Even though the SDP and ESP represented less than half of the total dietary protein, the difference in protein utilization between the SDP- and ESP-supplemented diets could be ascribed to the relatively lower amino acid availability and increased antigenicity of proteins normally found in soy products. However, the analyzed amino acid concentrations were not significantly different between the two diets (data not shown). Studies show that the moist extrusion process enhances the quality of soy protein, such that growth and nitrogen digestibility are similar in young pigs fed diets containing ESP and dried milk protein (Friesen et al. 1993 , Li et al. 1991 ). Furthermore, studies have shown that feeding SDP increases growth of weaned pigs, even when it replaces a high quality protein (e.g., skim milk or casein) in the diet (Coffey and Cromwell, 1995 , Thomson et al. 1995 ). Thus, further studies are necessary to establish whether the superior quality of SDP can be attributed simply to increased amino acid availability or if indeed it contains biologically active components, such as immunoglobulins, that enhance the efficiency of dietary protein utilization.

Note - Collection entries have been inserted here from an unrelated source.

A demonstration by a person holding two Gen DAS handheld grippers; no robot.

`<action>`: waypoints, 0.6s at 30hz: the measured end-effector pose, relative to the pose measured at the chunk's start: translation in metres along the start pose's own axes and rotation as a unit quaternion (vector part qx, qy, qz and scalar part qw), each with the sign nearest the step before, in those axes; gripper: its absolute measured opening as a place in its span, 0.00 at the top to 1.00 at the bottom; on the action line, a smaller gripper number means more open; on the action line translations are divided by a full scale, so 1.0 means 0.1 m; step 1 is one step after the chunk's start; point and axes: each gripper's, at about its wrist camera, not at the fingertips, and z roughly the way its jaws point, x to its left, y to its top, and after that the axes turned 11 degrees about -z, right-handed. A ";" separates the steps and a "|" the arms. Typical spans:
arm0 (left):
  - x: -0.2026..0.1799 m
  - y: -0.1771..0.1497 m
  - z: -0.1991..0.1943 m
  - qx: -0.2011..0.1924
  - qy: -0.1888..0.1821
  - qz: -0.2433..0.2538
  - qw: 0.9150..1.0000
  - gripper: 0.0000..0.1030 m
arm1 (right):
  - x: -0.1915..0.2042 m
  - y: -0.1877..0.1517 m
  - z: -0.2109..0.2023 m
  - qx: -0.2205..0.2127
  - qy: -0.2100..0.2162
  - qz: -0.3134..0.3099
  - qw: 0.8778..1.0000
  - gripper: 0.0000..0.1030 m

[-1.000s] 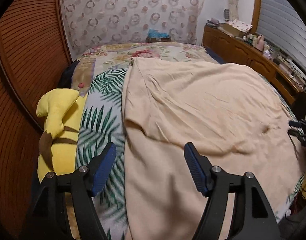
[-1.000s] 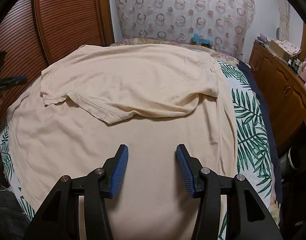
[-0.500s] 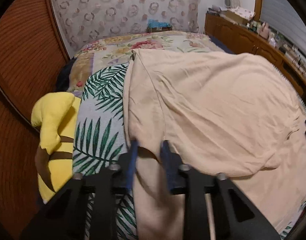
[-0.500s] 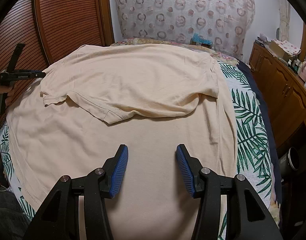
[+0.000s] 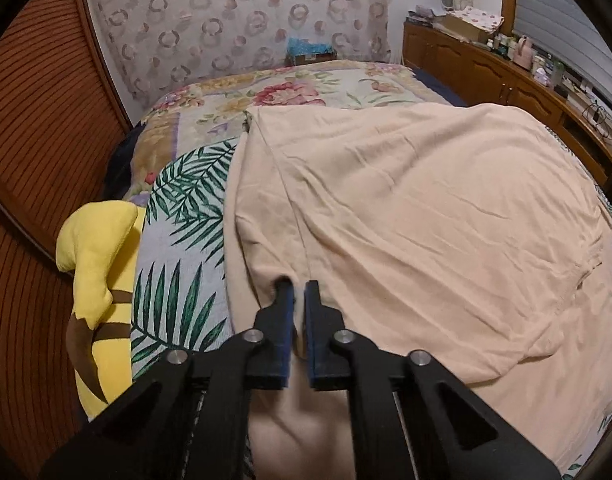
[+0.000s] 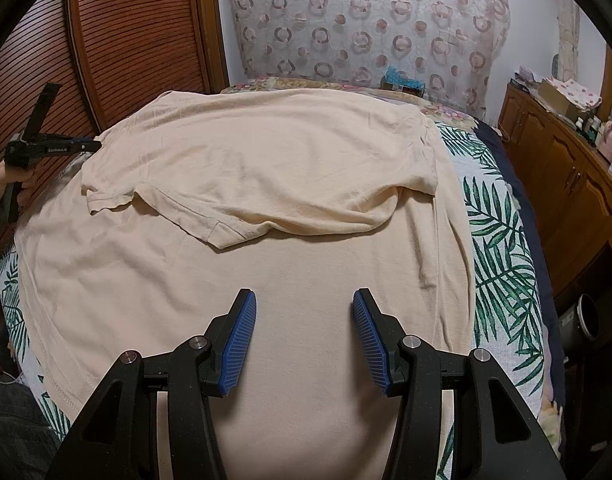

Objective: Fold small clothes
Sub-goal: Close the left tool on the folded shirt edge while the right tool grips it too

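Bedroom, one bed [image 6: 501, 248] with a palm-leaf coverlet; slatted wooden doors [image 6: 138, 28] along one side, a low wooden cabinet [image 6: 561, 168] along the other, patterned curtain [image 6: 365, 16] behind the head end.

Item 1: peach T-shirt [image 6: 266, 152]. Lies across the middle of the bed, reaching almost to both side edges. Already doubled once: the upper part, sleeves included, is laid over the lower part, its folded edge running crosswise through the middle of the cloth. One short sleeve points toward the door-side edge.

Item 2: left gripper [image 5: 299, 292]. A second ago its jaws stood wide above the shirt's door-side edge; they are now drawn together on a pinch of the peach fabric at that edge, with cloth bunched between the blue pads. In the right wrist view the same tool shows small at the door-side edge, held in a hand [image 6: 2, 180].

Item 3: right gripper [image 6: 304, 316]. Jaws about half apart, nothing between them, poised over the plain lower panel of the shirt near the foot edge; unmoved over the same second.

Item 4: yellow plush toy [image 5: 98, 280]. Rests at the door-side edge, clear of the shirt.

Note: the fresh pinch reads as the start of the next fold. The door-side edge is secured and looks ready to be carried across; the free gripper has yet to take a matching hold.
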 end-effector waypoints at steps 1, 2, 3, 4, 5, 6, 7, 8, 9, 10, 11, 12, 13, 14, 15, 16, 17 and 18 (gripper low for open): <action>-0.02 0.01 0.00 -0.002 -0.001 0.003 1.000 0.95 | -0.02 0.00 -0.01 0.002 0.001 0.002 1.000 0.49; -0.05 0.01 -0.01 -0.003 -0.002 0.004 1.000 0.95 | -0.04 0.00 -0.03 0.002 0.000 0.007 1.000 0.49; -0.07 0.02 -0.02 -0.004 -0.001 0.005 1.000 0.95 | -0.07 0.01 -0.05 0.000 0.003 0.014 1.000 0.49; -0.09 0.03 -0.02 -0.005 -0.001 0.007 1.000 0.95 | -0.11 0.03 -0.08 -0.003 0.008 0.020 1.000 0.49; -0.10 0.03 -0.02 -0.005 -0.002 0.008 1.000 0.95 | -0.14 0.06 -0.12 -0.008 0.008 0.024 1.000 0.49; -0.10 0.04 -0.02 -0.005 -0.002 0.008 1.000 0.95 | -0.17 0.09 -0.16 -0.012 0.005 0.026 1.000 0.49; -0.10 0.05 -0.02 -0.004 0.000 0.007 1.000 0.95 | -0.21 0.14 -0.20 -0.016 0.000 0.026 1.000 0.49; -0.10 0.04 -0.02 -0.003 0.001 0.005 1.000 0.95 | -0.24 0.20 -0.21 -0.016 -0.003 0.026 1.000 0.49; -0.09 0.05 -0.01 -0.001 0.000 0.002 1.000 0.95 | -0.28 0.26 -0.21 -0.014 -0.003 0.026 1.000 0.49; -0.08 0.05 -0.01 0.001 -0.002 -0.002 1.000 0.95 | -0.32 0.31 -0.19 -0.010 -0.002 0.026 1.000 0.49; -0.07 0.05 0.00 0.003 -0.003 -0.005 1.000 0.95 | -0.36 0.37 -0.15 -0.004 -0.004 0.024 1.000 0.49; -0.05 0.05 0.01 0.004 -0.003 -0.008 1.000 0.95 | -0.40 0.42 -0.10 0.002 -0.009 0.023 1.000 0.49; -0.03 0.05 0.02 0.005 -0.004 -0.011 1.000 0.95 | -0.45 0.46 -0.05 0.008 -0.011 0.024 1.000 0.49; -0.02 0.05 0.03 0.007 -0.004 -0.013 1.000 0.95 | -0.51 0.50 0.03 0.016 -0.011 0.027 0.999 0.49; -0.01 0.05 0.04 0.009 -0.004 -0.015 1.000 0.95 | -0.55 0.54 0.09 0.022 -0.011 0.030 0.999 0.49; 0.00 0.05 0.05 0.010 -0.004 -0.016 1.000 0.95 | -0.61 0.57 0.18 0.031 -0.013 0.034 0.999 0.49; 0.01 0.04 0.06 0.011 -0.003 -0.016 1.000 0.95 | -0.63 0.60 0.26 0.039 -0.015 0.038 0.998 0.49; 0.02 0.03 0.06 0.011 -0.004 -0.016 1.000 0.95 | -0.67 0.62 0.33 0.046 -0.015 0.041 0.998 0.49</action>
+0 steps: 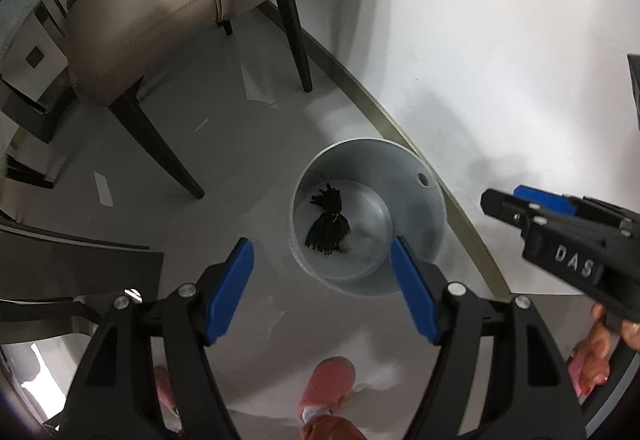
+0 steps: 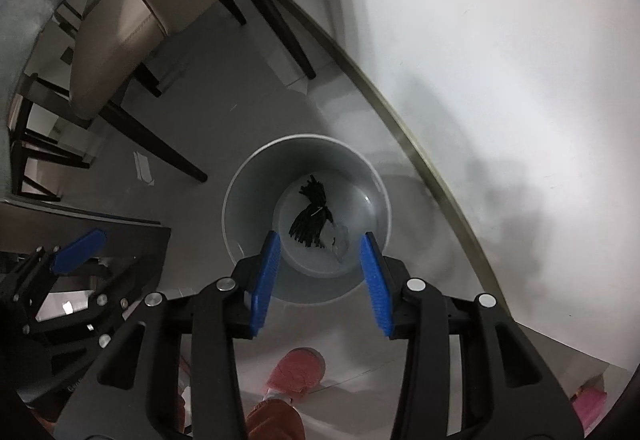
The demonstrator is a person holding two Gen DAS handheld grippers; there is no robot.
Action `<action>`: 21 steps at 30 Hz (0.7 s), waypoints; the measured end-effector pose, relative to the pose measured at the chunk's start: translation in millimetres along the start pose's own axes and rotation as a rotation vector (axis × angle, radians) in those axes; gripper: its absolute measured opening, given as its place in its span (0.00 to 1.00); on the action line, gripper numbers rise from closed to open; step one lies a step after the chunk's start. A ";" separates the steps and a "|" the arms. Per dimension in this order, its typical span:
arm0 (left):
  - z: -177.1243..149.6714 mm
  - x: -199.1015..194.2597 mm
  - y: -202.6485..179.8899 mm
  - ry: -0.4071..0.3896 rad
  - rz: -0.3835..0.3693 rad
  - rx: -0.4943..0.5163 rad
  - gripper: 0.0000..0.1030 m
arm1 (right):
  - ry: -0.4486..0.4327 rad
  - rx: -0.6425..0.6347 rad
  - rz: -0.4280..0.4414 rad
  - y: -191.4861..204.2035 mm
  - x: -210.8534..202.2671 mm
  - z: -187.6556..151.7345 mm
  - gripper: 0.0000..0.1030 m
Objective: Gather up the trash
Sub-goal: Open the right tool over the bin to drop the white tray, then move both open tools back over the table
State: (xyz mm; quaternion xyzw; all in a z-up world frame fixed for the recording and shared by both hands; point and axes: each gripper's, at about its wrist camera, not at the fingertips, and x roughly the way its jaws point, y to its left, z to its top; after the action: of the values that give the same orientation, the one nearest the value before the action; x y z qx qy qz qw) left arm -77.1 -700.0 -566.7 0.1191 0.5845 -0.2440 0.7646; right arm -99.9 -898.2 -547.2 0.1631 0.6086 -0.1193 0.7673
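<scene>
Standing at far left on the grey floor, a beige chair (image 2: 120, 39) with dark legs. Hovering at near left, left gripper (image 1: 322, 292), released, blue pads spread wide and gripping nothing. Sitting at centre against the white wall (image 2: 480, 39), a grey trash bin (image 2: 248, 175), holding a black tied bundle (image 2: 310, 217) and a clear crumpled scrap (image 2: 338, 238) at its bottom. Pointing down over the bin, right gripper (image 2: 318, 282), released, carrying nothing. Showing near, a pink shoe (image 2: 298, 368).

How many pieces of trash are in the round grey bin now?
2: a black bundle of strands on the round grey bin's floor, and a crumpled clear wrapper touching it. More may hide beneath.
</scene>
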 end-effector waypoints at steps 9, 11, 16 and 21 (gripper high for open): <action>9.6 -110.1 -26.7 -0.056 -0.062 -0.024 0.69 | -0.066 -0.031 -0.072 -1.9 -119.9 7.2 0.39; 15.6 -139.5 -28.0 -0.073 -0.082 -0.032 0.69 | -0.085 -0.049 -0.081 3.5 -148.2 8.6 0.39; 33.8 -221.0 -17.4 -0.145 -0.108 -0.034 0.69 | -0.135 -0.088 -0.092 33.5 -228.9 11.5 0.39; 46.4 -304.0 27.3 -0.212 -0.118 -0.047 0.69 | -0.195 -0.116 -0.089 82.7 -295.2 14.2 0.39</action>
State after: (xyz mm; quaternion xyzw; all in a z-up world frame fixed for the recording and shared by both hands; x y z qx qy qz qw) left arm -84.4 -627.3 -266.8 0.0401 0.5119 -0.2859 0.8091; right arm -123.8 -832.5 -248.4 0.0789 0.5436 -0.1329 0.8250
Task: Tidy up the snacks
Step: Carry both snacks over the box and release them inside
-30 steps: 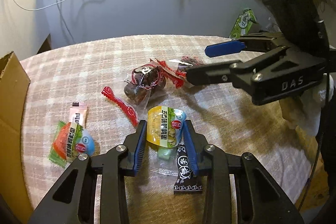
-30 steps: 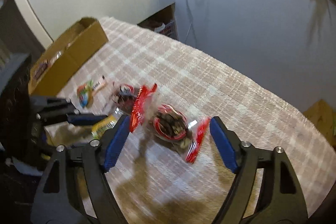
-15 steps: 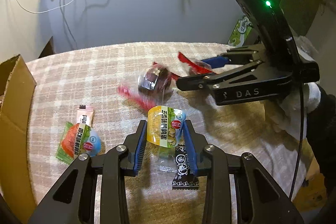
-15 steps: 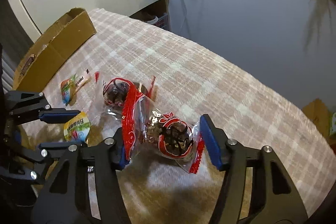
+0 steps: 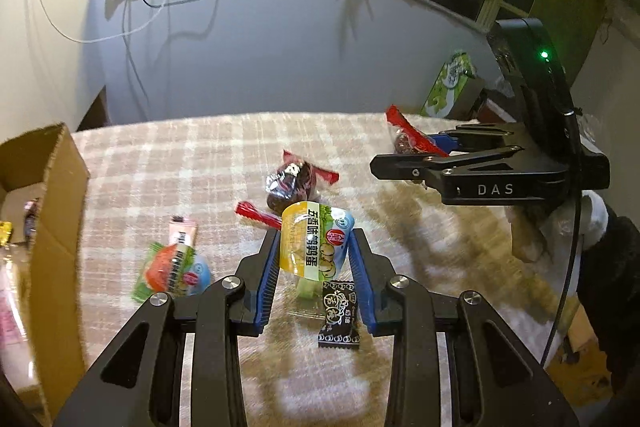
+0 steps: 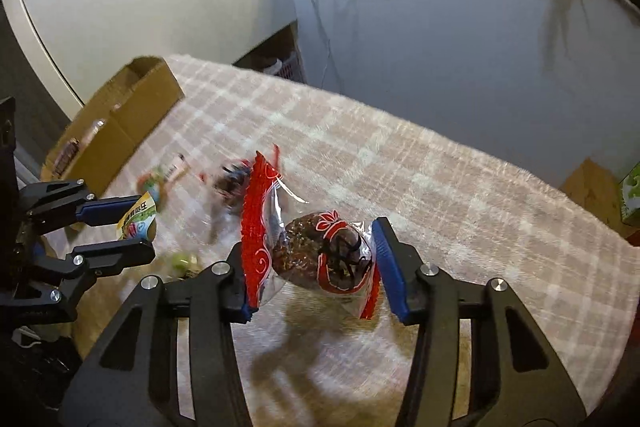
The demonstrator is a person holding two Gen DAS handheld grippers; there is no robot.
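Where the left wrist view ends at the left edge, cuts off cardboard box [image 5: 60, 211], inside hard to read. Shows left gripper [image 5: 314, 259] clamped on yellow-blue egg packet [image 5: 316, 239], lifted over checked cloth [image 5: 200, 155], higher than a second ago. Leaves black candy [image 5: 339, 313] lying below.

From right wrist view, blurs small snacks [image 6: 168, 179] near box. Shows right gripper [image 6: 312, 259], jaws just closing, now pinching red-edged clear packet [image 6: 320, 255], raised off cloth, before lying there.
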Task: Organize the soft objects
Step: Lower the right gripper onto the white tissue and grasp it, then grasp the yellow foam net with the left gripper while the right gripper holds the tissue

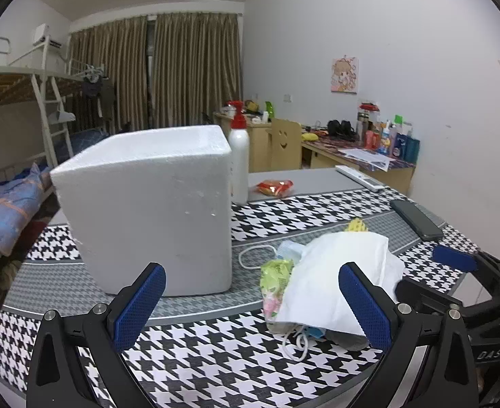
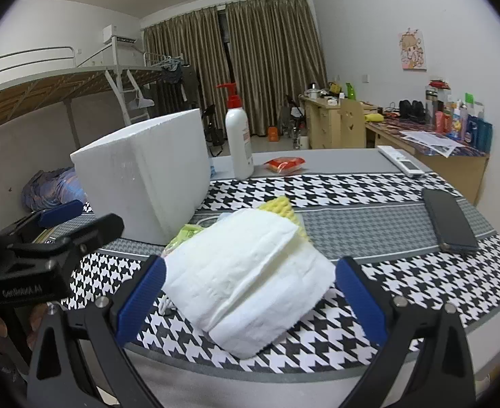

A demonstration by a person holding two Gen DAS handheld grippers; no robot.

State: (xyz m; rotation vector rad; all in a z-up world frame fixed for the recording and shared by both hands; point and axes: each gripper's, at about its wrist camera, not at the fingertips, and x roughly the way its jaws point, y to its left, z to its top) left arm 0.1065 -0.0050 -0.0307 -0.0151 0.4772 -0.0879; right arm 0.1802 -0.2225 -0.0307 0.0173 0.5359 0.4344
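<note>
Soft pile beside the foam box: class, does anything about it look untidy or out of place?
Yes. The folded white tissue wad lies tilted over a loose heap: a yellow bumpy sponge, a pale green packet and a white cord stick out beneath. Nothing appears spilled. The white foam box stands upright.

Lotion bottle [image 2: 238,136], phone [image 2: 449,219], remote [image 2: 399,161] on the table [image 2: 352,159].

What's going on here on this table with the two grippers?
A person holds a gripper in each hand over a houndstooth table cover. Both are open and empty. The right gripper faces a folded white cloth topping a pile of soft items, including a yellow sponge and a green packet. The left gripper hangs between that pile and the white foam box. Nothing is grasped.
</note>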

Given the evidence that the efficiency of dietary protein use was greater in pigs fed the SDP compared with the control diet containing extruded soy protein, we wished to determine whether this response was associated with changes in the circulating nitrogen metabolites. In our previous study, we found that the circulating urea concentration was markedly lower in pigs fed SDP compared with a control diet, and that this was independent of dietary protein intake (Jiang et al. 2000 ). This result, coupled with the observation of reduced intestinal mass in our previous study, led us to postulate that feeding SDP may reduce the catabolism of dietary amino acid within the intestine, leading to decreased urea production and consequently increased efficiency of dietary protein utilization. In this study, we found that feeding plasma reduced the plasma urea concentrations by ~40%, a value strikingly similar to that observed in our previous study (Jiang et al. 2000 ). Contrary to our previous study, however, in the current study we found that intestinal mass was similar in the plasma and control groups at 24 d. The reduction in circulating urea suggests that feeding SDP reduced urea production, presumably as a result of decreased amino acid catabolism. However, whether this phenomenon is linked to altered amino acid metabolism in the gut or perhaps other tissues such as the liver requires further study, given the current finding that feeding SDP did not significantly affect gut mass. However, it is notable that the circulating concentration of threonine was higher, whereas the concentrations of arginine, citrulline and ornithine, were lower in plasma-fed versus control pigs. Studies have shown that the intestine is a significant site of dietary threonine utilization (Stoll et al. 1998 ) and of arginine and citrulline synthesis (Wu et al. 1998 ). Thus, further studies are necessary to determine whether feeding SDP affects amino acid catabolism and whether this occurs in the gut or liver, thereby increasing availability of dietary amino acids for growth.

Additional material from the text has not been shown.